Die Zellen könnten in einigen Jahren zur Regeneration von Gewebe eingesetzt werden

Münster. Forscher des Max-Planck-Instituts für molekulare Biomedizin in Münster haben erstmals weltweit Stammzellen aus ausgereiften Körperzellen gewonnen. Den Wissenschaftler um den Stammzellforscher Hans Schöler gelang es, aus Hautzellen von Mäusen mit einer speziellen Kombination aus Wachstumsfaktoren auf direktem Wege Stammzellen von Nervengewebe (neuronale Stammzellen) zu entwickeln. "Uns ist damit der Nachweis gelungen, dass eine Reprogrammierung von Körperzellen nicht zwingend über pluripotente Stammzellen erfolgen muss", sagt Schöler. "Die Regeneration bestimmter Gewebetypen kann mit unserem Verfahren deutlich zielgerichteter und sicherer werden."

Bisher waren pluripotente Stammzellen das Nonplusultra der Stammzellforschung: Forscher erzeugen diese Alleskönner-Zellen, die sich zu jedem beliebigen Gewebetyp des Körpers entwickeln können, ebenfalls aus ausgereiften Körperzellen. Die Pluripotenz hat aber einen großen Nachteil: "Pluripotente Stammzellen sind so entwicklungsfähig, dass sie sich auch in Krebszellen verwandeln können - anstatt ein Gewebe zu regenerieren, verursachen sie unter Umständen einen Tumor", erklärt Schöler. Die von seinem Team jetzt beschriebenen Körperstammzellen weisen einen Ausweg: Denn sie sind "nur" multipotent. Das heißt, sie können sich nur in bestimmte, genau definierte Gewebetypen entwickeln. So können die von den Münsteraner Forschern erzeugten Stammzellen nur unterschiedliche Nervengewebe bilden.

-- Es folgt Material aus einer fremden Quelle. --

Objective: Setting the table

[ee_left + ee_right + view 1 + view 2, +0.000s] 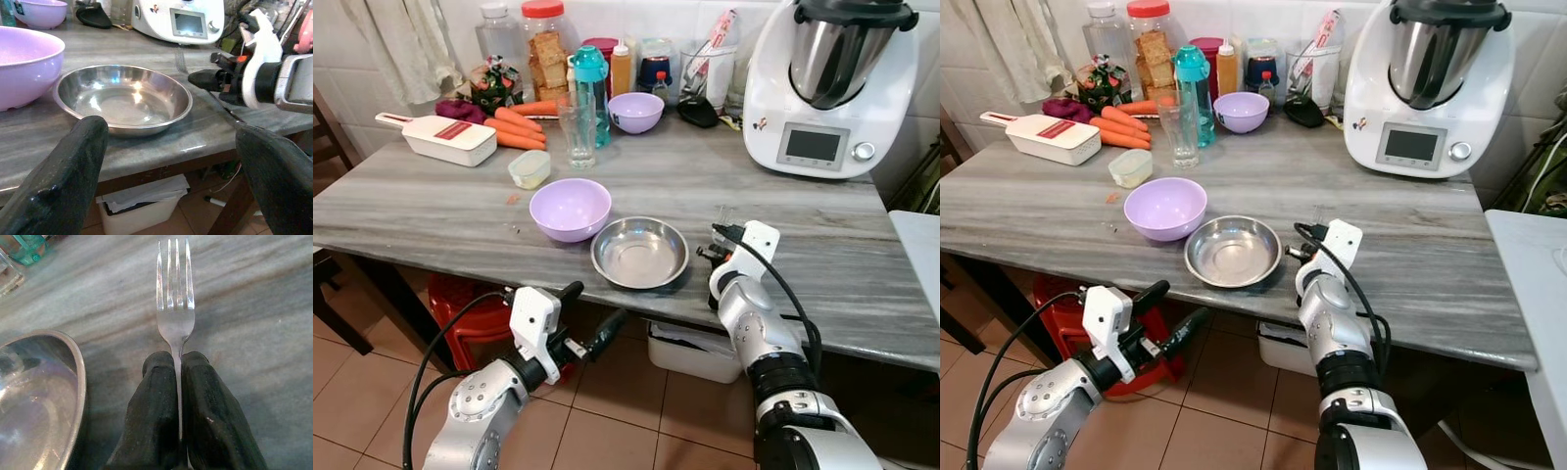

Für die Reprogrammierung der Körperzellen in Stammzellen benutzten die Forscher einen Mix von Wachstumsfaktoren. "Wir haben einen Faktor verwendet, Brn4, der bisher in Versuchen dieser Art noch nicht zum Einsatz kam", sagt Schöler. "Brn4 hat sich dabei als ein Kapitän herausgestellt, der sein Schiff - die Hautzelle - sehr schnell und sehr wirksam unter seinen Befehl bringt. Er sorgt dafür, dass eine klare Richtung eingeschlagen wird und aus der Hautzelle eine neuronale Körperstammzelle wird." Diese Umwandlung sei umso wirkungsvoller, je öfter sich die Zellen unter Einfluss der Wachstumsfaktoren und der richtigen Kulturbedingungen teilen würden, so Schöler. "Die Zellen verlieren immer mehr ihre molekulare Erinnerung daran, dass sie mal eine Hautzelle waren." Nach einigen Teilungsrunden seien die erzeugten Stammzellen von natürlich vorkommenden kaum noch zu unterscheiden.

Auf lange Sicht sieht Schöler in den Ergebnissen erhebliches medizinisches Anwendungspotenzial: "Dadurch, dass die Körperstammzellen multipotent sind und die Gefahr der Tumorbildung dramatisch reduziert ist, könnten die Zellen in einigen Jahren zur Geweberegenerierung bei Krankheiten oder im Alter eingesetzt werden." Bis es so weit sei, müssten aber noch erhebliche Forschungsanstrengungen unternommen werden. Die Ergebnisse wurden an Zellen von Mäusen erzielt. Im nächsten Schritt sind entsprechende Untersuchungen mit menschlichen Zellen erforderlich. Zudem sei es unerlässlich, das Langzeitverhalten der Körperstammzellen im Detail zu untersuchen und zu klären, ob sie sich auch über größere Zeiträume hinweg stabil verhalten.

Damit der Sprung von der Grundlagenforschung zur Anwendung gelinge, müssten jetzt die passenden infrastrukturellen Rahmenbedingungen geschaffen werden, sagt Schöler: "Die Konzepte dafür liegen fertig in den Schubladen. Aber wir brauchen die politischen Weichenstellungen, um in Richtung Anwendung weiterarbeiten zu können."